Lehnert: In drei Monaten vielleicht schon viel besser als jetzt. Thilo Sarrazin hat für unsere Themen und unsere Argumente eine Tür eingetreten, man kann das ja kaum anders bezeichnen. Plötzlich scheint eine Debatte über die Probleme der Überfremdung möglich zu sein – ein Thema, an dem wir seit Jahren arbeiten.

Um es einmal polemisch zu sagen: Sie sind vorbereitet, werden aber vielleicht nicht gebraucht …

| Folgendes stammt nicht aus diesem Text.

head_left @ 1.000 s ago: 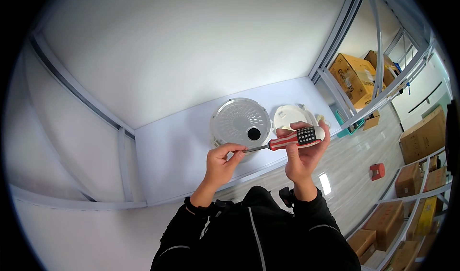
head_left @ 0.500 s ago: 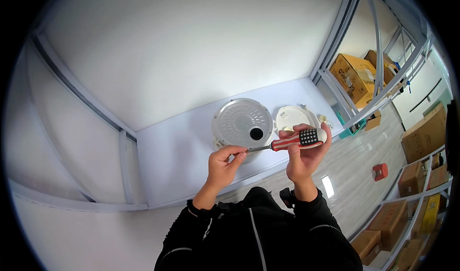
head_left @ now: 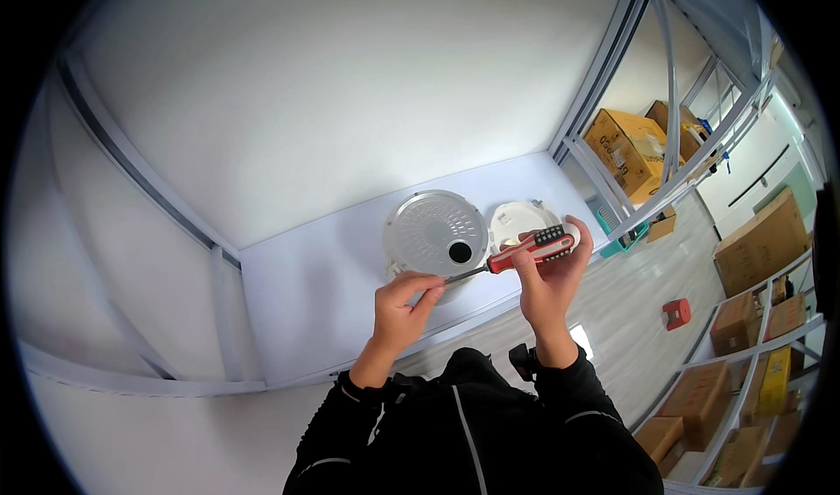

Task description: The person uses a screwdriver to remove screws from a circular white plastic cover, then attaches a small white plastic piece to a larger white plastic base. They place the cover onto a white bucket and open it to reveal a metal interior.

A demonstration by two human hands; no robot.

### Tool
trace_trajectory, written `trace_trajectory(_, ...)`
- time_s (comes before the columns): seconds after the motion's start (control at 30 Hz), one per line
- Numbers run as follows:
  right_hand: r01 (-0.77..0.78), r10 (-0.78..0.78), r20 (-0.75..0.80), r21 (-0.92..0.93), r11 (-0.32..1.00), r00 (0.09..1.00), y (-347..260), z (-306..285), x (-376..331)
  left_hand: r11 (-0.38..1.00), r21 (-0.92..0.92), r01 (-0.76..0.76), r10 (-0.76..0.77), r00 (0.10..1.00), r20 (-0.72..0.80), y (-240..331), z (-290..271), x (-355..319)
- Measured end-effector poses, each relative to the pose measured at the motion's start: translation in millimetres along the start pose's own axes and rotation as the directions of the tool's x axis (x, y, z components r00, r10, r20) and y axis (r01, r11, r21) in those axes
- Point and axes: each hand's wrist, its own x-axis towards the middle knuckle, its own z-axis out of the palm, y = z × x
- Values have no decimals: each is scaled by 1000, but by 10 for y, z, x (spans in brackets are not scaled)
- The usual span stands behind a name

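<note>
My right hand (head_left: 553,289) is wrapped round the handle of a screwdriver (head_left: 516,257), which has a red and white grip with a dark, white-starred part. Its metal shaft points left. At that end, my left hand (head_left: 402,311) pinches the tip between thumb and forefinger; whether a screw is also there is too small to tell. Just beyond both hands, a round silver metal lid-like part (head_left: 424,226) with an embossed pattern and a black round opening sits on the table. A white round plastic part (head_left: 518,217) lies to its right, partly hidden by my right hand.
The pale table (head_left: 302,294) meets a white wall at the back, with metal frame posts at both sides. On the right are cardboard boxes (head_left: 626,152), a teal basket (head_left: 632,237), a red stool (head_left: 676,313) on the floor and shelves of cartons (head_left: 700,400).
The view has shifted slightly, so the surroundings sit a little further left and lower. The screwdriver's handle has turned in my right hand; my left fingers still pinch its tip.
</note>
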Motion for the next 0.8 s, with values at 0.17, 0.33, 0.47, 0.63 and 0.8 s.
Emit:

Lehnert: Das könnte am Ende aller Zeiten die Bilanz sein, ja. Aber im Ernst: Nehmen Sie zum Beispiel unsere Studie „Politik ohne Überzeugung. Merkels Union“ von 2005. Dort wurde bereits analysiert, wie die Union von Angela Merkel nach links verschoben würde. Heute ist das fast ein Allgemeinplatz. Dort wurde auch schon gesagt, wenn es eine neue Rechtspartei geben sollte, dann würde diese über kurz oder lang wiederum eine Partei der Mitte sein. Das ist nun das, was der Chef des Bielefelder Meinungsforschungsinstituts Emnid im Interview mit Ihrer Zeitung in der letzten Woche bestätigt hat. Natürlich will ich nicht behaupten, daß dies alles der subkutanen Wirkung unserer Arbeit zu verdanken sei, aber wir haben die Dinge vorweggenommen und so gut es geht frühzeitig zur Erkenntnis der Lage beigetragen. Und ganz ähnlich verhält es sich nun mit unserer Sarrazin-Studie.

Inwiefern?

Lehnert: Die Studie erschien bereits 2009 als Analyse des Streits um Sarrazins Interview in Lettre International, über den ja auch Ihre Zeitung damals breit berichtet hat. Damals haben wir etwa 4.000 Stück verkauft. Jetzt ist die Studie – aktualisiert und erneuert – mit noch einmal etwa 10.000 verkauften Exemplaren die derzeit meistverkaufte Begleitschrift zum Fall Sarrazin. Wir können also mit Recht beanspruchen, in der seriösen Deutung des Falls die Lufthoheit zu besitzen. Sicher wird das nicht so bleiben, ohne Zweifel arbeiten Migrationslobbyisten bereits an eigenen Studien, aber wir waren auf den Punkt vorbereitet und konnten unsere Arbeit sofort in die Diskussion einspeisen. Darüber berichtete die Süddeutsche Zeitung ebenso wie die Deutsche Presseagentur oder das Börsenblatt des Deutschen Buchhandels. Und wir legen nach: Nächste Woche erscheint „Sarrazin lesen“, eine Untersuchung der Thesen Sarrazins auf ihre Stimmigkeit oder Dürftigkeit. Welches andere konservative Institut vermag so rasch und solide zu arbeiten?

 

Dr. Erik Lehnert, Jahrgang 1975, studierte Philosophie und ist seit 2008 Leiter des Instituts für Staatspolitik.